THE TASK: Pictures in the data below are not part of the copy; transcribe everything else exactly.

DATA BELOW:
....
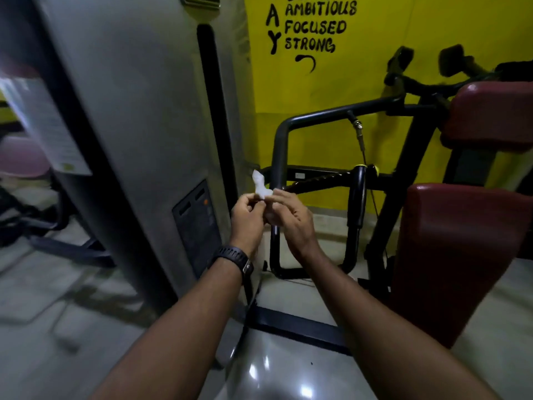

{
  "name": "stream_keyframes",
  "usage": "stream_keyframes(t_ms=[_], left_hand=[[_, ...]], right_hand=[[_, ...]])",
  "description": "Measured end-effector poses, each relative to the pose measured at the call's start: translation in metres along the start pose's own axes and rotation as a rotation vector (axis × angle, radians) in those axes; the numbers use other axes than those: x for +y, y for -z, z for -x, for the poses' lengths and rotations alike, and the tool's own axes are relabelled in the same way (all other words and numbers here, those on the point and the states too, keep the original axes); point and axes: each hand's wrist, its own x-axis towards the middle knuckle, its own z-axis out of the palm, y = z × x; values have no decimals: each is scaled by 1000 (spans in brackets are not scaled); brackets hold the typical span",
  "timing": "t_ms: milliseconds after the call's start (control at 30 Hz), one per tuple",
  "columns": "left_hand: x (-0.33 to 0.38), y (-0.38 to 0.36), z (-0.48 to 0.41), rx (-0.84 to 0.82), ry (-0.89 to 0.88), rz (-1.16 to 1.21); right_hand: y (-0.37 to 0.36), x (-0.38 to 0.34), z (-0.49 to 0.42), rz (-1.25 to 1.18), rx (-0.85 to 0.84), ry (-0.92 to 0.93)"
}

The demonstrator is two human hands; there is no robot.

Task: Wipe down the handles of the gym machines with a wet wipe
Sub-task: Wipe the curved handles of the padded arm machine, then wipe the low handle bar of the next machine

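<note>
A grey weight-stack shroud is filling the left of the view and a yellow wall is closing the back. Between them, to the right, a black-framed gym machine is standing with its red back pad above its red seat pad. Two dark padded grips are sticking up at the top of that frame, left of the back pad. They are lying up and to the right of both hands and well apart from them. They are blurred, so their long axes are looking only roughly upright and tilted. A bent black tube is running vertically just behind the hands, and a shorter upright black post is standing to their right. The left hand, with a dark watch on its wrist, and the right hand are meeting in the middle of the view. Each is curling its fingers in and pinching the white wet wipe. The wipe is bunching up and poking above the fingertips, touching no part of the machine. The right hand is sitting nearer the grips, so it is likely the one to carry the wipe up and across. Wrapping the wipe round a grip and stroking along its length is probably what the reach is calling for.
</note>
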Motion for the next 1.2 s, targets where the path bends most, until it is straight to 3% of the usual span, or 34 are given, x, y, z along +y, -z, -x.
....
ANSWER TO THIS EXERCISE:
{
  "name": "stream_keyframes",
  "usage": "stream_keyframes(t_ms=[_], left_hand=[[_, ...]], right_hand=[[_, ...]])",
  "description": "Measured end-effector poses, each relative to the pose measured at the call's start: translation in metres along the start pose's own axes and rotation as a rotation vector (axis × angle, radians) in those axes; the numbers use other axes than those: x for +y, y for -z, z for -x, for the poses' lengths and rotations alike, and the tool's own axes are relabelled in the same way (all other words and numbers here, those on the point and the states too, keep the original axes); point and axes: each hand's wrist, its own x-axis towards the middle knuckle, its own z-axis out of the palm, y = z × x; values have no decimals: each is scaled by 1000 (spans in brackets are not scaled); brackets hold the typical span",
  "timing": "t_ms: milliseconds after the call's start (control at 30 Hz), one per tuple",
  "columns": "left_hand: x (-0.33 to 0.38), y (-0.38 to 0.36), z (-0.48 to 0.41), rx (-0.84 to 0.82), ry (-0.89 to 0.88), rz (-1.16 to 1.21); right_hand: y (-0.37 to 0.36), x (-0.38 to 0.34), z (-0.49 to 0.42), rz (-1.25 to 1.18), rx (-0.85 to 0.84), ry (-0.92 to 0.93)"
}

The demonstrator is two human hands; there is no robot.

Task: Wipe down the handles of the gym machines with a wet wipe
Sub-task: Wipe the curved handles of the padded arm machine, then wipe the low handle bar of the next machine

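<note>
A grey weight-stack shroud is filling the left of the view and a yellow wall is closing the back. Between them, to the right, a black-framed gym machine is standing with its red back pad above its red seat pad. Two dark padded grips are sticking up at the top of that frame, left of the back pad. They are lying up and to the right of both hands and well apart from them. They are blurred, so their long axes are looking only roughly upright and tilted. A bent black tube is running vertically just behind the hands, and a shorter upright black post is standing to their right. The left hand, with a dark watch on its wrist, and the right hand are meeting in the middle of the view. Each is curling its fingers in and pinching the white wet wipe. The wipe is bunching up and poking above the fingertips, touching no part of the machine. The right hand is sitting nearer the grips, so it is likely the one to carry the wipe up and across. Wrapping the wipe round a grip and stroking along its length is probably what the reach is calling for.
</note>
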Motion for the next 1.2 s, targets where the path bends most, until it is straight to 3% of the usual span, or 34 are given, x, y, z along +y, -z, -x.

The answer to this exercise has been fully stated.